The Awesome Bar also has some nifty built-in features and support for plug-ins. The huge bonus that I've waited a while to see on a mobile browser: The ability to save a Web page as a PDF, directly from the browser. That's a terrific boon for mobile travelers who might want to access content offline, when they have no Internet connection. You can also efficiently search within a page, add a search engine, and share a page via your social networks (Facebook, Twitter), as well as Gmail, text, and via Bluetooth. Through add-ons, you can save a page's HTML to a reading list, or use the Awesome Bar to send out your tweets.
You swipe to the right to open a left panel and access thumbnails that represent your currently open windows (the Mobile version's take on tabbed browsing). Theoretically, you can have as many Windows open as you want; you're just constrained by your hardware's oomph…and, you'll have to scroll down among the open windows if you have more than one screen's length worth of windows open.
I can see where this navigation style will be good on phone handsets, but this visual approach to tabs felt limiting: The icons are somewhat small to be able to distinguish among.
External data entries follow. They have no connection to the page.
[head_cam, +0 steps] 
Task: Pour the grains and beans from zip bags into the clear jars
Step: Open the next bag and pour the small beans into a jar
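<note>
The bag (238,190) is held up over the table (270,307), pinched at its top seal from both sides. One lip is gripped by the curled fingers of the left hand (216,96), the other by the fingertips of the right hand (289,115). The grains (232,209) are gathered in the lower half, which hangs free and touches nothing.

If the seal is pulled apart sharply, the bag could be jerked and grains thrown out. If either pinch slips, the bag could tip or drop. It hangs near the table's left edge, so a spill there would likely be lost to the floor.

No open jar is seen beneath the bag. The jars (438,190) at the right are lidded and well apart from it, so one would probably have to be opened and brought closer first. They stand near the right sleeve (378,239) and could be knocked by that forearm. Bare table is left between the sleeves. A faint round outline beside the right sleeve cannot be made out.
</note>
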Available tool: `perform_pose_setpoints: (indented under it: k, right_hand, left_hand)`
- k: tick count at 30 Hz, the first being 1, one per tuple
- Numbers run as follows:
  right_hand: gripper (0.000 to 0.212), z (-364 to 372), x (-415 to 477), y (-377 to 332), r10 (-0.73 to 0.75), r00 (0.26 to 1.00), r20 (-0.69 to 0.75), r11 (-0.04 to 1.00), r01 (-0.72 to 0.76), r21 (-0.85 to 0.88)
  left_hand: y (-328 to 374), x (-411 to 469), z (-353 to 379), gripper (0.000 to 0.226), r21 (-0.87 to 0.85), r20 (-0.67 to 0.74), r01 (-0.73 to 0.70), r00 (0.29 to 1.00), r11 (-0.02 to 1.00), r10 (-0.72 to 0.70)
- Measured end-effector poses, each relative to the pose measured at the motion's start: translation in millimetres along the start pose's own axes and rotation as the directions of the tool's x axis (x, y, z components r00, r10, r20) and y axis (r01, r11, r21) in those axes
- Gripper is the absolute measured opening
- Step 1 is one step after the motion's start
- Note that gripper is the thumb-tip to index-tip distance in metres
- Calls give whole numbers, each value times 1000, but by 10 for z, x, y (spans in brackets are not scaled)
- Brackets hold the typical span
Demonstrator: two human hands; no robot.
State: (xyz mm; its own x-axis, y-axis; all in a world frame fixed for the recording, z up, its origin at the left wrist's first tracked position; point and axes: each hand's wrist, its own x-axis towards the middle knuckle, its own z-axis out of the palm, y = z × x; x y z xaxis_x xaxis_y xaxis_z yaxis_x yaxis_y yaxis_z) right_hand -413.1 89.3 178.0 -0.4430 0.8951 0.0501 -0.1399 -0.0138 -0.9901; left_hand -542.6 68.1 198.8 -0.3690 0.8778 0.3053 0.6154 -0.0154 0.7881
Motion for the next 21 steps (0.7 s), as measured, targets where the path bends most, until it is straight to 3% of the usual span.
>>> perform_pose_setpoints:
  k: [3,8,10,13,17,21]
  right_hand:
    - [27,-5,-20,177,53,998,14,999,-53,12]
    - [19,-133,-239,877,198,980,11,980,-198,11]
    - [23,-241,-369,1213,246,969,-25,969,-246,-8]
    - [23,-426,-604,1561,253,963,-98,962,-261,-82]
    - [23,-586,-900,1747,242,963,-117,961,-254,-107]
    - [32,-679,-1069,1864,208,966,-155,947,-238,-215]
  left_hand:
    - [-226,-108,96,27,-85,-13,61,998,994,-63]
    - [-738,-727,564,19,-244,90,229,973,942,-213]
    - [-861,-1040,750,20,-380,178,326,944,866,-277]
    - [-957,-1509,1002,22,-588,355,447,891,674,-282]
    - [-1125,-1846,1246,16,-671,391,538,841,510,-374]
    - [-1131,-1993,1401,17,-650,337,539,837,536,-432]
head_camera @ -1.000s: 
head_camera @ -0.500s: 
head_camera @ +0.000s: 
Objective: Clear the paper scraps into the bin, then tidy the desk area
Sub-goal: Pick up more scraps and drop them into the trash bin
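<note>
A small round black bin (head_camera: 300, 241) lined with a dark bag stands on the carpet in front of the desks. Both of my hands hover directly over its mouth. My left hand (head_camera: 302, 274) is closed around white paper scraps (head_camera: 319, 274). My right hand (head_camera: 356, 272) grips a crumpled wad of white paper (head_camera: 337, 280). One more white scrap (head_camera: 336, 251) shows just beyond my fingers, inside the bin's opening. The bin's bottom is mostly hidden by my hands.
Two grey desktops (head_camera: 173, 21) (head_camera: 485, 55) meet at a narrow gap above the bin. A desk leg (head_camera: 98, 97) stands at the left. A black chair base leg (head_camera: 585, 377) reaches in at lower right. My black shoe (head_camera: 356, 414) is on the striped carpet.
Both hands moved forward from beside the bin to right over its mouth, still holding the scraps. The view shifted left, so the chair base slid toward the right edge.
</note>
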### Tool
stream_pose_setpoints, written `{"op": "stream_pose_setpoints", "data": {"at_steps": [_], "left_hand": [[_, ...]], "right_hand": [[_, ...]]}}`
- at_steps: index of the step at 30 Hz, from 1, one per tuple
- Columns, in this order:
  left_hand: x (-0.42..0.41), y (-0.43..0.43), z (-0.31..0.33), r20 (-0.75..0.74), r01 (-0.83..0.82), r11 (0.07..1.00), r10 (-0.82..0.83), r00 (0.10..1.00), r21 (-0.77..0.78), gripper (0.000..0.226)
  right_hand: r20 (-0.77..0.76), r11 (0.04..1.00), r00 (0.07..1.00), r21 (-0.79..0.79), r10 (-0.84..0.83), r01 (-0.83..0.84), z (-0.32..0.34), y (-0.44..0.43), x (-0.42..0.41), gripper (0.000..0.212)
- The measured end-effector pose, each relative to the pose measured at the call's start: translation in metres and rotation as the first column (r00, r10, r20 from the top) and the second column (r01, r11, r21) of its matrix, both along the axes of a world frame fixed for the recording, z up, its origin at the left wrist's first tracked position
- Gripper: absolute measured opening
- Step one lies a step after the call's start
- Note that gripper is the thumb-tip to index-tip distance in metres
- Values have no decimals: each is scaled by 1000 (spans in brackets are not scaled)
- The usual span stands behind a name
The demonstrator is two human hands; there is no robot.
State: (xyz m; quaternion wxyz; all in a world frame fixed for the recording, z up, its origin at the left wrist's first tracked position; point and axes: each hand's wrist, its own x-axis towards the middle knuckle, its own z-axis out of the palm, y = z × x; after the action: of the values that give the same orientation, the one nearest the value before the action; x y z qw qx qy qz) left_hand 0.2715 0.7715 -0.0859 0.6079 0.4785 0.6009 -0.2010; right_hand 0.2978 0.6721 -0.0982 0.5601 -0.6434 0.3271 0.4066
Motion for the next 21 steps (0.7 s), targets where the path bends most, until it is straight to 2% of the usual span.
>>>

The icons will be easier to handle, perhaps, on a tablet-but then again, this version of Firefox Mobile is not the one intended for tablets. And on the tablet, I prefer the actual tabbed interface of Google's current Honeycomb browser.
According to Mozilla's Thomas Arend, principal product manager, the tablet-optimized version will be coming "very shortly", probably in the next release cycle due in a few months.
From the main screen, you can swipe to the left to reveal the navigation, bookmarks, and browser settings in a pane that appears at right.
This version adds the ability to zoom and pan on a page at the same time; and to double tap to zoom into a column or text block.
The Firefox Sync capability lets you sync up bookmarks and usage history via the Web and a secure tunnel. Initiate on one device, then the other. The mobile will generate a secure 12-character code that you can enter on the first system to create the share. Your sync file can be stored with 256-bit AES encryption on Mozilla's servers, or companies can choose to store this info on their own servers.
Mozilla's mobile browser is for Android right now. The company won't build an iOS browser given that Apple's terms of service means that any browser app must support Webkit and have no Javascript. The syncing, however, is available to iOS users via Firefox Home-which Mozilla dubs a browsing utility.
Opera Mobile 11
Opera also introduced new versions of its Mini and Mobile browsers. The Mini 6 works on Android, BlackBerry, and Symbian and Java smartphones. Mobile 11, the more full-featured browser, works with Android and Symbian. Opera's browsers can be used on iOS, via a workaround whereby the browser itself is hosted on the company's servers, an approach the company says actually improves performance on frequently accessed pages, since those pages can be cached remotely.
Opera's updates are more modest, but both browsers now allow pinch-to-zoom, and both have a share button so you share a page via Facebook, Twitter, and other social networks.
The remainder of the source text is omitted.